2. Clean the crab. Put the crab, top side down, on the work surface. Pull off the claws and legs and set them aside on a plate or in a bowl.
Lift up and break off the triangular flap (the apron). Holding the crab down with one hand, pry off the body section with the other hand, lifting from the back hinge. Set the body section aside.
3. Discard the shell if you don’t want the tomalley (liver) and fat. Otherwise, pour out the liquid inside the shell, stopping short of the more solid, thickish contents, which is the greenish gold tomalley and white fat. Use a teaspoon to scrape the tomalley and fat into a small bowl and discard the empty shell. Set aside.
4. Discard the fang-shaped spongy gills on the body section. Snap off and discard the thin jaws. If present, discard the reddish membrane that covers the center and the squiggly white pieces underneath. Scrape out any additional tomalley from the body section with the spoon.

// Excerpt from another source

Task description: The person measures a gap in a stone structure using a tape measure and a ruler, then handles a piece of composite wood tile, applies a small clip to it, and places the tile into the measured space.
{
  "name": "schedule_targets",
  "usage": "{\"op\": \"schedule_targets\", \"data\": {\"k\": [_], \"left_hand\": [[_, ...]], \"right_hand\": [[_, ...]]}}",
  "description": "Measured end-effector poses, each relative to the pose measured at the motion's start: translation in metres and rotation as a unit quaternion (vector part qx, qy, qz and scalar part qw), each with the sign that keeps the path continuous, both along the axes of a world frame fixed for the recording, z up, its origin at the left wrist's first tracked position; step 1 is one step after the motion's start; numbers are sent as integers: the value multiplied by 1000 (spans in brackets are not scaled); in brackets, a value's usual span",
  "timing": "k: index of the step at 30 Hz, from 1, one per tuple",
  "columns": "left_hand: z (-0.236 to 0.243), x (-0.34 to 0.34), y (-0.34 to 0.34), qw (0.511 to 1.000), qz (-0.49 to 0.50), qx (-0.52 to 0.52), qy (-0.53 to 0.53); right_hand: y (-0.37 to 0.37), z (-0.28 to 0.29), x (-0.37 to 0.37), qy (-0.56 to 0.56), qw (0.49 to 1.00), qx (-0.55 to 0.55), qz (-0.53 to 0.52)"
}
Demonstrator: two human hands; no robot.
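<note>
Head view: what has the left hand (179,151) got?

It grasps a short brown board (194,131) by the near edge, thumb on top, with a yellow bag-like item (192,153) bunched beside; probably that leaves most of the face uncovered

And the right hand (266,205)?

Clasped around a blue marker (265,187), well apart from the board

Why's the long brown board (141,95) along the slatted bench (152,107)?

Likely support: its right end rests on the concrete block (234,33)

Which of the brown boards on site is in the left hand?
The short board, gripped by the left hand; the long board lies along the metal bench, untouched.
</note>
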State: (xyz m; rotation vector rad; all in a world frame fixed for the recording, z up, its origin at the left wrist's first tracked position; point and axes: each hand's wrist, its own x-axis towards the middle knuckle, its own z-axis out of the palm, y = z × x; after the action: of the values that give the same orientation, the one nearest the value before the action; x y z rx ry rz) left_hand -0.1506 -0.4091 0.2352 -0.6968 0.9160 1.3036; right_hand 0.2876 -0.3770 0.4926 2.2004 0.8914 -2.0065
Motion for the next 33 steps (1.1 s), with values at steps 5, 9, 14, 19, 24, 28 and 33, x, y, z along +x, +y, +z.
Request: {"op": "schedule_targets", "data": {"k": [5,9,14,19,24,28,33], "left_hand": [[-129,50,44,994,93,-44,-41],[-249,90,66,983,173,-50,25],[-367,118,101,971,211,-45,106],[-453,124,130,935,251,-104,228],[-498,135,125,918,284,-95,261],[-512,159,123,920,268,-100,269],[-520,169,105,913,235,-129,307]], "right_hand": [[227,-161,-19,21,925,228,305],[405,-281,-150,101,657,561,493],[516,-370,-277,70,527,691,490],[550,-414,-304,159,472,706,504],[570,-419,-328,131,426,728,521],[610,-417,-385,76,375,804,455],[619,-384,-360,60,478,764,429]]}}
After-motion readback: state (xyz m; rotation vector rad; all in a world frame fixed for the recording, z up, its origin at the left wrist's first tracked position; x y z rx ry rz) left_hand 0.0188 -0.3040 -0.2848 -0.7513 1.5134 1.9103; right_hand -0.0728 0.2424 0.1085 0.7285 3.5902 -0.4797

5. Use a knife to quarter the body section, adding the pieces to the pile of claws and legs.
6. Heat the oil in a 5-quart Dutch oven over medium-high heat. Add the onion and garlic, stirring constantly until aromatic and slightly soft, about 1 minute. Add the chiles and stir for another 15 seconds, until fragrant. Add the crab and give things a big stir to combine.

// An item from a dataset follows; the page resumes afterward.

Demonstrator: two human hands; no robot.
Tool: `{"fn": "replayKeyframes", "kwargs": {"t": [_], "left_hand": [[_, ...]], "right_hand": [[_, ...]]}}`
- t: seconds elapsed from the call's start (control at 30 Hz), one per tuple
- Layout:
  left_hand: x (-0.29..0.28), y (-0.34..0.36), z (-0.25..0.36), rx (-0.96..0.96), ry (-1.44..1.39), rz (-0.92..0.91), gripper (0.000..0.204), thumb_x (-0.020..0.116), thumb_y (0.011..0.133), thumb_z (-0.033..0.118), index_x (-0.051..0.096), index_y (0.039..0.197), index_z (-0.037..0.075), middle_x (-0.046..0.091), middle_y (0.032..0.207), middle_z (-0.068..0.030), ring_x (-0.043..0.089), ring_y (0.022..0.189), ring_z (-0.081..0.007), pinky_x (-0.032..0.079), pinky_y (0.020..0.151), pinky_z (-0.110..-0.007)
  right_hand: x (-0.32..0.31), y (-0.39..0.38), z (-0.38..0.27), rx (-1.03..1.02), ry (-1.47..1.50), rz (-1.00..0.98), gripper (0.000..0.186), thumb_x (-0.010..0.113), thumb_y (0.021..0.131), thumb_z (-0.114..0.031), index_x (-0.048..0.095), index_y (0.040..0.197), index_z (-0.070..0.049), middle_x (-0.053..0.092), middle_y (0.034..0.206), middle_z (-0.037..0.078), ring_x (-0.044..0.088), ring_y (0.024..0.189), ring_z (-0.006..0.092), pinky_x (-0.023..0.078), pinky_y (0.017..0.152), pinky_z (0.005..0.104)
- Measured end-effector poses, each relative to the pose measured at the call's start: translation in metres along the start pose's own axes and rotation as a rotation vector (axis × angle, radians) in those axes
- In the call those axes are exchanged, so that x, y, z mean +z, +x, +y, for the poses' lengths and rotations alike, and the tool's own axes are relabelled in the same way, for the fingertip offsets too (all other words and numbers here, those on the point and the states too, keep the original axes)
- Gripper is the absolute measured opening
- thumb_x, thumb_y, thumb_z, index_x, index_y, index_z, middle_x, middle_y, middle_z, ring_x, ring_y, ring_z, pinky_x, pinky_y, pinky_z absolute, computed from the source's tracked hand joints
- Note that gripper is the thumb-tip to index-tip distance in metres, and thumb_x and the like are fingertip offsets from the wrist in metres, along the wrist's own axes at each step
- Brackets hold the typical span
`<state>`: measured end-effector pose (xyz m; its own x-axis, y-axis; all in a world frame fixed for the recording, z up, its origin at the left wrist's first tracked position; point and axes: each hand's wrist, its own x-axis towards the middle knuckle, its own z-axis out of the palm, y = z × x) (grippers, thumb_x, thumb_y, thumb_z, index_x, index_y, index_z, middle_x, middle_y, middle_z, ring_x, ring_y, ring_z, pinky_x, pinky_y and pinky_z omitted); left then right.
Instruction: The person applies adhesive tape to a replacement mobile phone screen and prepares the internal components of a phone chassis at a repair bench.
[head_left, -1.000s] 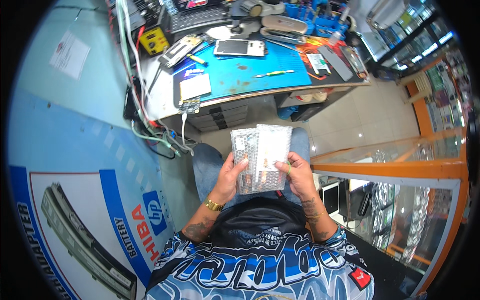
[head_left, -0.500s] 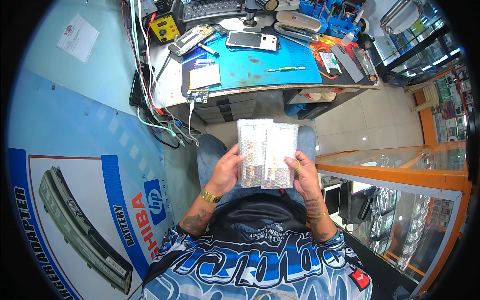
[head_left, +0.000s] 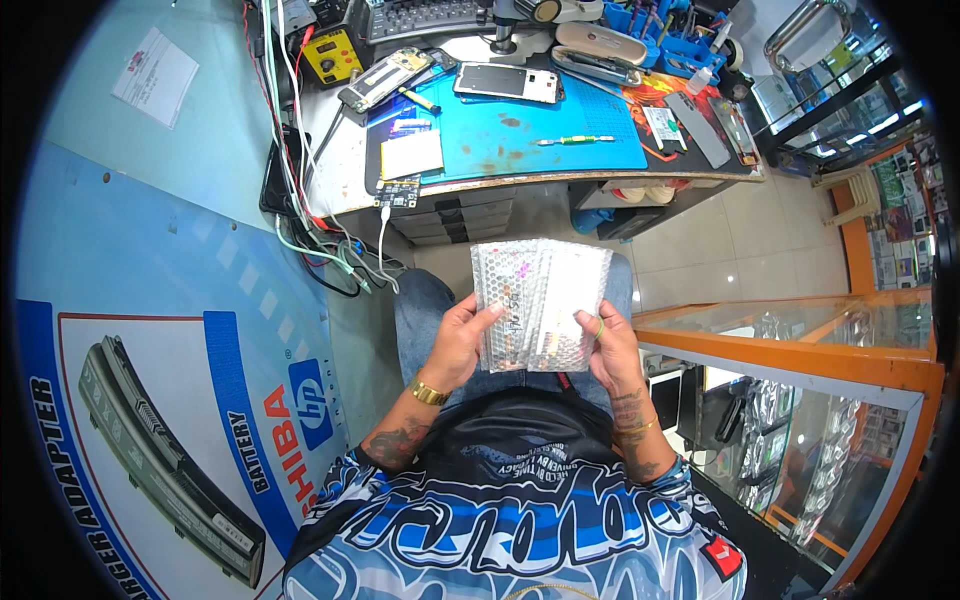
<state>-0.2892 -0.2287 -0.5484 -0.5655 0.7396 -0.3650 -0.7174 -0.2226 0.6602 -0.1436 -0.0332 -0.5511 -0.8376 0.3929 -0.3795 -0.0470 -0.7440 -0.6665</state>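
Two flat packets in clear bubble wrap, side by side and overlapping, are held above my lap. My left hand (head_left: 463, 335) grips the left packet (head_left: 503, 270) with the thumb on its front and the fingers mostly behind it. My right hand (head_left: 610, 340) grips the paler right packet (head_left: 570, 275), thumb pressed on its face. What lies inside the wrap is too unclear to name.
Ahead stands a workbench with a blue mat (head_left: 490, 135), opened phones (head_left: 506, 83), tool holders (head_left: 668, 40), a microscope stand (head_left: 503, 30) and a yellow device (head_left: 335, 55). Loose cables (head_left: 290, 180) hang at its left. An orange-framed glass display case (head_left: 780, 325) is at my right.
The two packets have shifted in my hands, their tops now tilting a little to the right compared with half a second ago. The bench sits slightly higher and further left in view a second ago.
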Motion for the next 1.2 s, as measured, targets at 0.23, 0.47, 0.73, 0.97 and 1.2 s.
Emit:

Cook, for about 2 minutes to warm up the crab. Add the beer and water. There should be enough liquid to come up about ¾ of the crab. Add water, if extra is needed. Bring to a simmer, adjust the heat as needed, and cover. Cook for 5 to 6 minutes, stirring occasionally to ensure cooking, until the crab is cooked through. The flesh in the body sections is solid white.
7. Transfer the crab to a serving bowl. Taste the broth and add the fish sauce as needed to impart a savory goodness. Serve with the salt, pepper and lime wedges for guests to compose their own dipping sauce. Invite guests to sip the cooking broth too, and to dip the crab in it!
Crab picking tip: When picking crab, use a nut cracker to crack the shell and the pointy tip of the leg to remove the meat from the crevices.